Terör örgütünün iki gücü vardır: Birincisi silahı, ikincisi ise ilgili olduğu kitleye aşıladığı ideoloji ve buna bağlı olarak psikolojik güç.
İdeoloji; örgütün rotasını belirler. Bu rotanın ilk hedefi de devlet karşısında moral üstünlüğünü ele geçirmektir.
Örgüt; silahı ilkin bu amaçla kullanır. Sonra da hitap ettiği kitleyi; sokak eğitimi diyeceğimiz bir eğitimle kendisine bağlar ve toplumun karşışına diker.
Bugün PKK; Güneydoğu'da silahlı mücadele kadar güçlü bir ideolojik mücadele yürütüyor.
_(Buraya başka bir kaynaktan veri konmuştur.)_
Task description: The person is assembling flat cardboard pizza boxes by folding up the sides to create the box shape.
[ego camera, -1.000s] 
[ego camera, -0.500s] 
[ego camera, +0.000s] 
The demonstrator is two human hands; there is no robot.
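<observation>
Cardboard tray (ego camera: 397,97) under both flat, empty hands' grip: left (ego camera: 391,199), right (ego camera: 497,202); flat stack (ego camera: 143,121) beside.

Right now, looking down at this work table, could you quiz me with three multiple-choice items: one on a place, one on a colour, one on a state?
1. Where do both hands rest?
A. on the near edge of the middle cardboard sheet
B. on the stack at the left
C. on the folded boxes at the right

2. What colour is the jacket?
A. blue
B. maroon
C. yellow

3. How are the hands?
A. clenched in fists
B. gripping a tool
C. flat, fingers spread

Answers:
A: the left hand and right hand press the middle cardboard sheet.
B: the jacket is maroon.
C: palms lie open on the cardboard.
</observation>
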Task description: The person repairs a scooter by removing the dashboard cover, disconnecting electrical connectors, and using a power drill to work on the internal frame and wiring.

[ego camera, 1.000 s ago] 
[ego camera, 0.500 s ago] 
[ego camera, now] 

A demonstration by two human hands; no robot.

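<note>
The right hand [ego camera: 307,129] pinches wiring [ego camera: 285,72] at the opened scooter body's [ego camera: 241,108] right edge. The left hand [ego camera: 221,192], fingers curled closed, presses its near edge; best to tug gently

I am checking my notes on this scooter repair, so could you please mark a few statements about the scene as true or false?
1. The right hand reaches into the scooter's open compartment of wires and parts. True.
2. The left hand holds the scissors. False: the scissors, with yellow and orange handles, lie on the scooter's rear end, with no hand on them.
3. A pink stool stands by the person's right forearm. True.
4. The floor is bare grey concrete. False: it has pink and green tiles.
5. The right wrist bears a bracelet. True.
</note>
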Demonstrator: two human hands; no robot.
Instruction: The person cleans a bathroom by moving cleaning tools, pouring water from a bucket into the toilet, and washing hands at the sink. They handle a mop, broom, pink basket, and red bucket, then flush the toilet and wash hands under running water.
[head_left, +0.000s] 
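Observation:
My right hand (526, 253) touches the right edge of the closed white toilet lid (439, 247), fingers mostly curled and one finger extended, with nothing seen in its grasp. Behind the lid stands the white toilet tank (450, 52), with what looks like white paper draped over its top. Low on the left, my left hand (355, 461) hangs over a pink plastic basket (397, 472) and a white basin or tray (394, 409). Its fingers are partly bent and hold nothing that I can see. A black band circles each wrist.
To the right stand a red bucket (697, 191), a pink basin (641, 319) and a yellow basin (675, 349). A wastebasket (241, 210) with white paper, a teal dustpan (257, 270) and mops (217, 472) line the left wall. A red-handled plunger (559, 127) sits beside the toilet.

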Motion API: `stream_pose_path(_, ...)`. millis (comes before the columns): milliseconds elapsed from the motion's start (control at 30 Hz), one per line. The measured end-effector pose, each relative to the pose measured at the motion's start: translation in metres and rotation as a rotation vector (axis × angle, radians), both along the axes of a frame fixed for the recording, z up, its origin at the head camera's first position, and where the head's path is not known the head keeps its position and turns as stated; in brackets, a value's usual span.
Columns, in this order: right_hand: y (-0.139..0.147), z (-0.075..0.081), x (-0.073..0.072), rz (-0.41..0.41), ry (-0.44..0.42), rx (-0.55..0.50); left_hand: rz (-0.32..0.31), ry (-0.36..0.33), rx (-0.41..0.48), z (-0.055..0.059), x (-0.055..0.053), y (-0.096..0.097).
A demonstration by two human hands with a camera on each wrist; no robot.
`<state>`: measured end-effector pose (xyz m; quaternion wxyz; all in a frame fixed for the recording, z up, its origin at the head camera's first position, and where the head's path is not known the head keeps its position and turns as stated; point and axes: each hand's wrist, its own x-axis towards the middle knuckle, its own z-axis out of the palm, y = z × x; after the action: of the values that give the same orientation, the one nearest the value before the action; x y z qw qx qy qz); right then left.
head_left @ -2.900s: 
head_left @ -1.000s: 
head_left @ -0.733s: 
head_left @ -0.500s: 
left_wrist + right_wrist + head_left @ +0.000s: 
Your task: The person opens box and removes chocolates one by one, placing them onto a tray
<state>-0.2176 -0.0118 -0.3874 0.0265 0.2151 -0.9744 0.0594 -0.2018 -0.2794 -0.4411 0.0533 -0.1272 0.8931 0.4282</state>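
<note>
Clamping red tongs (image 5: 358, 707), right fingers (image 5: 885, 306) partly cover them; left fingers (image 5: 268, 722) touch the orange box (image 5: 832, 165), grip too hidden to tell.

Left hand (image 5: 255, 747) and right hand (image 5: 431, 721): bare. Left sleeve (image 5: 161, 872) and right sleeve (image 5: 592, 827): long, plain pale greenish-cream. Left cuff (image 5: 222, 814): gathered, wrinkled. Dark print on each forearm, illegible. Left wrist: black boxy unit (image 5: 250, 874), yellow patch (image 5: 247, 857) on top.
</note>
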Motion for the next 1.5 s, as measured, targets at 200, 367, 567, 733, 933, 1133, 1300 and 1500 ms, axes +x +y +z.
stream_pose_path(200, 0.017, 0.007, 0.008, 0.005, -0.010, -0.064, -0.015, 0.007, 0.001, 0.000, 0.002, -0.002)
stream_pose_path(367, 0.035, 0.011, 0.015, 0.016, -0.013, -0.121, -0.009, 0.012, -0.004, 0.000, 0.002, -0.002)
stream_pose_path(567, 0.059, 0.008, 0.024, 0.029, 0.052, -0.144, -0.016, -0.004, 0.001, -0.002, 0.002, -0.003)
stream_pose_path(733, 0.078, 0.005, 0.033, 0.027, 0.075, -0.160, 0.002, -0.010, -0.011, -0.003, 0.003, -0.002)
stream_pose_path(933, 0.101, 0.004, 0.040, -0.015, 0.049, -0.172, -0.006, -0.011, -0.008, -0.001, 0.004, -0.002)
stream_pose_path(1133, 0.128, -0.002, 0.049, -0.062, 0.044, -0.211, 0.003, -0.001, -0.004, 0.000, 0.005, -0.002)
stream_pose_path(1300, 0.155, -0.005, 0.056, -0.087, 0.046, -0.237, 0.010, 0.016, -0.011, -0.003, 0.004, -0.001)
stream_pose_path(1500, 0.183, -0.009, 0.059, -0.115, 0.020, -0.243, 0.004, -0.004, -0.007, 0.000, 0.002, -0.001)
Kürdistan projesini hayata geçirmeye yönelik ideolojik savaşta PKK; oldukça yol aldı. PKK ideologları; Türkiye'nin televizyonlarını bile propaganda alanı haline getirdiler. Televizyonda program yapanlar artık PKK'nın jargonu ile konuşuyorlar. Örneğin; PKK terörü denilmiyor ve buna barış eylemi gibi tamamen uydurma bir ad veriliyor. Böylece; ülkemizdeki bir farklılık (Kürtler) ayrılık haline (Kürtçülük) getiriliyor. PKK'nın yürüttüğü kirli savaşı, demokrasi mücadelesi gibi gösteren Türk medyası; bu çatışmada en az PKK kadar suçludur.
İşte PKK'nın bu ideolojik hakimiyetine ve buradan gelen moral üstünlüğüne karşı hükümet; topyekun bir ideolojik mücadele başlatmalıdır. Bu amaçla aile eğitiminden kitle eğitimine kadar alanlar; PKK etkisinden temizlenmelidir. Gazetelerin ve televizyonların, örgüt propagandası yapar durumdan çıkartılması da atılacak ilk adım olmalıdır.
TAŞ ATANLARA ZORUNLU EĞİTİM
PKK; inatla okullarda Kürtçe eğitim istiyor. Böylece; Güneydoğu'da imal ettiği Kürtçü ideolojiyi bütün Türkiye'ye yaymaya çabalıyor. Düşünün lütfen: Almanya; hiçbir sorun çıkarmayan Türk azınlığa okullarda verdiği Türkçe dersini; Almanya'ya uyumu engelliyor diye kaldırırken; Türkiye'de bozulmuş uyumu daha da bozacak eğitim modeli; demokrasinin şartı diye dayatılıyor.
Türkiye; ülkemizdeki bütün etnik yapıları bir arada yaşatacak tarzda yeni bir uyum çalışması başlatmalıdır. Bunun için Almanya örneği temel alınabilir.
Uyum da öncelikle okul eğitimi ile hayata geçirilir. Güneydoğu'daki Kürt kökenli yurttaşlarımızı ayrıştıran PKK'yı durdurmanın en etkili yolu, ortak eğitimdir. İyi planlanmış bir genel eğitim bu bölgede çok hızlı biçimde başlatılmalıdır. Bunun için de Yatılı Bölge Okulları yaygınlaştırılmalıdır.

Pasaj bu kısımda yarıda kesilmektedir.